• Data provided:
---

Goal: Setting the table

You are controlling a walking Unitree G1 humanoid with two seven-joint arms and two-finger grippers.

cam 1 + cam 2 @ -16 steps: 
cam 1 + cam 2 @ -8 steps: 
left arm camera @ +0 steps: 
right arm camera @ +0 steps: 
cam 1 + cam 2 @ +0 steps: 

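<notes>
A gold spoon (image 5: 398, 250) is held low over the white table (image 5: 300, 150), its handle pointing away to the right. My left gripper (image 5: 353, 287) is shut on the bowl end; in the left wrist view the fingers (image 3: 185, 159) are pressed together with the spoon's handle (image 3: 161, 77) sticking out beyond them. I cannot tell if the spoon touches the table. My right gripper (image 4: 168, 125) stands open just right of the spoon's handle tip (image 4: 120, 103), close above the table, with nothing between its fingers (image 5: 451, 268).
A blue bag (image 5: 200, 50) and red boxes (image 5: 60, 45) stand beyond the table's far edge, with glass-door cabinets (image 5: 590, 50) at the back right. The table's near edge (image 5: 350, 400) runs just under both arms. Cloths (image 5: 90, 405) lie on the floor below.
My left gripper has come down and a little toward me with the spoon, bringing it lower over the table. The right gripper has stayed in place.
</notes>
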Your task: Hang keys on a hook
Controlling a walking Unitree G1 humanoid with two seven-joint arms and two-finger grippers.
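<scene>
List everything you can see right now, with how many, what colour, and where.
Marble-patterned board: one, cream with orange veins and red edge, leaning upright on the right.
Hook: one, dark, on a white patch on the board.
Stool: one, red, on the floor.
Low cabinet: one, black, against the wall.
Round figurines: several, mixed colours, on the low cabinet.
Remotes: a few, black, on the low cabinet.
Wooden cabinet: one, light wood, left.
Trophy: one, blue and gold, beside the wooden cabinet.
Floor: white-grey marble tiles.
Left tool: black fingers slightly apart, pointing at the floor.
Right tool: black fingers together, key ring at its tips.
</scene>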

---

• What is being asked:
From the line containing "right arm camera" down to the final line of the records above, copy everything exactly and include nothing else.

• Task result:
right arm camera @ +0 steps: 
cam 1 + cam 2 @ +0 steps: 

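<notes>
A gold spoon (image 5: 398, 250) is held low over the white table (image 5: 300, 150), its handle pointing away to the right. My left gripper (image 5: 353, 287) is shut on the bowl end; in the left wrist view the fingers (image 3: 185, 159) are pressed together with the spoon's handle (image 3: 161, 77) sticking out beyond them. I cannot tell if the spoon touches the table. My right gripper (image 4: 168, 125) stands open just right of the spoon's handle tip (image 4: 120, 103), close above the table, with nothing between its fingers (image 5: 451, 268).
A blue bag (image 5: 200, 50) and red boxes (image 5: 60, 45) stand beyond the table's far edge, with glass-door cabinets (image 5: 590, 50) at the back right. The table's near edge (image 5: 350, 400) runs just under both arms. Cloths (image 5: 90, 405) lie on the floor below.
My left gripper has come down and a little toward me with the spoon, bringing it lower over the table. The right gripper has stayed in place.
</notes>
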Your task: Hang keys on a hook
Controlling a walking Unitree G1 humanoid with two seven-joint arms and two-finger grippers.
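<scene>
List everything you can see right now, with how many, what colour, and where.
Marble-patterned board: one, cream with orange veins and red edge, leaning upright on the right.
Hook: one, dark, on a white patch on the board.
Stool: one, red, on the floor.
Low cabinet: one, black, against the wall.
Round figurines: several, mixed colours, on the low cabinet.
Remotes: a few, black, on the low cabinet.
Wooden cabinet: one, light wood, left.
Trophy: one, blue and gold, beside the wooden cabinet.
Floor: white-grey marble tiles.
Left tool: black fingers slightly apart, pointing at the floor.
Right tool: black fingers together, key ring at its tips.
</scene>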

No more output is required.